Philippines again summons Chinese envoy over latest water cannon attack

PHILIPPINE COAST GUARD PHOTO

John Victor D. Ordoñez, Reporter

THE PHILIPPINES on Thursday summoned China’s envoy to protest its coast guard’s use of water cannons that damaged two of Manila’s vessels in the South China Sea this week.

In a statement, the Department of Foreign Affairs (DFA) said it had also protested the harassment, ramming, shadowing and other “dangerous maneuvers of the Chinese maritime vessels against the Philippine Coast Guard” near the Scarborough Shoal.

“The Philippines demanded that Chinese vessels leave Bajo de Masinloc (Scarborough Shoal) and its vicinity immediately,” it said, citing the agency’s meeting with Zhou Zhiyong, deputy chief of mission of the Chinese Embassy in Manila.

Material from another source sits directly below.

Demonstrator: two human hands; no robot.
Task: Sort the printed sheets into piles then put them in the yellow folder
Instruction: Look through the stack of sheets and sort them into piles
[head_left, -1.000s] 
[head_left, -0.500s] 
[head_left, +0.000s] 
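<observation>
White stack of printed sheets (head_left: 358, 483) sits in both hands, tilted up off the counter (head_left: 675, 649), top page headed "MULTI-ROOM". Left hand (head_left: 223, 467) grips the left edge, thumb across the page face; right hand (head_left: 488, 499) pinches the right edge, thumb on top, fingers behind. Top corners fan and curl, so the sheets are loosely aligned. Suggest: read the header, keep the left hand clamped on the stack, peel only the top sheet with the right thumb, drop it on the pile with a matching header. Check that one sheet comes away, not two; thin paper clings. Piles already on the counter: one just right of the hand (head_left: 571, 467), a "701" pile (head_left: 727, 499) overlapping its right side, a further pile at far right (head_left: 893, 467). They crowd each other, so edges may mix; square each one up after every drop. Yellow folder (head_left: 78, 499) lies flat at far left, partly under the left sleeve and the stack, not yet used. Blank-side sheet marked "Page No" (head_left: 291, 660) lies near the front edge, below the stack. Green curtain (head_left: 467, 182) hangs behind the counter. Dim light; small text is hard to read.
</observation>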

The Chinese Embassy in Manila did not immediately reply to a Viber message seeking comment.

Philippine officials have said a PCG ship and a fishery vessel were damaged when Chinese coast guard vessels fired water cannons at them while on their way to the disputed Scarborough Shoal to help Filipino fishermen.

“The DFA should not bend down in calling the attention of the Chinese envoy in Manila every time they practice maritime coercion and unjust behavior to our Filipino coast guardians,” Chester B. Cabalza, founding president of Manila-based International Development and Security Cooperation, said in a Facebook Messenger chat.

“The Chinese envoy should be reminded to stop their aggressive water cannons in our rotation and reprovisioning missions since this is a routinary practice of our maritime law enforcers. We need to hear the justification of China to maintain our sound and unbiased judgment,” he added.

The Philippines should also use diplomatic dialogue to “showcase to the world how it handles China’s unacceptable hostility in our exclusive economic zone, Mr. Cabalza said.

Manila’s coast guard on Tuesday said two China Coast Guard ships had used jet stream water cannons against its vessel sailing some 1,000 yards away from the Scarborough Shoal, resulting in damage to its railing and canopy.

A Bureau of Fisheries and Aquatic Resources vessel’s electrical, navigation and radio systems were also damaged after being rammed thrice by Beijing’s coast guard vessels, it said.

On Tuesday, the PCG said its Chinese counterpart had installed a 380-meter floating barrier that “covers the entire entrance of the shoal.”

In March, Manila summoned the same envoy after the Chinese Coast Guard fired a water cannon at a Philippine resupply mission near Second Thomas Shoal, where Manila grounded a World War II-era ship in 1999 to assert its sovereignty.

The Philippines has filed 153 diplomatic protests against China under the Marcos administration, 20 in all this year, Philippine Foreign Affairs spokesperson Ma. Teresita C. Daza told reporters in a WhatsApp message.

The European Union, France, United Kingdom, Japan, Australia, Canada and Finland have expressed concern over the latest water cannon incident and other “dangerous maneuvers” by China in the waterway.

A spokesperson at the Chinese Embassy in Manila on Wednesday said Scarborough Shoal, which it calls Huangyan Dao, “has always been China’s territory” and urged the Philippines to “stop making infringement and provocations at once and not to challenge China’s resolve to defend our sovereignty.”

PCG spokesman Jay Tristan Tarriela told a news briefing on Wednesday that China has “elevated the tension and the level of their aggression” in the South China Sea after attacking Manila’s coast guard vessel.

“This is the first time that we can say that a coast guard vessel has been subjected to a direct water cannon with that kind of pressure that even resulted in structural damage,” he said, noting that “Goliath is becoming more Goliath.”

“They don’t hesitate to use brute force to violate international law,” he added.

Tensions between the two countries have worsened in the past year as China’s coast guard continues to block Philippine resupply missions to Second Thomas Shoal.

In 2016, a United Nations-backed tribunal in the Hague voided China’s expansive claims in the South China Sea. It also upheld the rights of small-scale Filipino and Chinese fishermen to fish at Scarborough Shoal.

The shoal is 240 kilometers west of the main Philippine island of Luzon and is nearly 900 kilometers from Hainan, the nearest major Chinese landmass.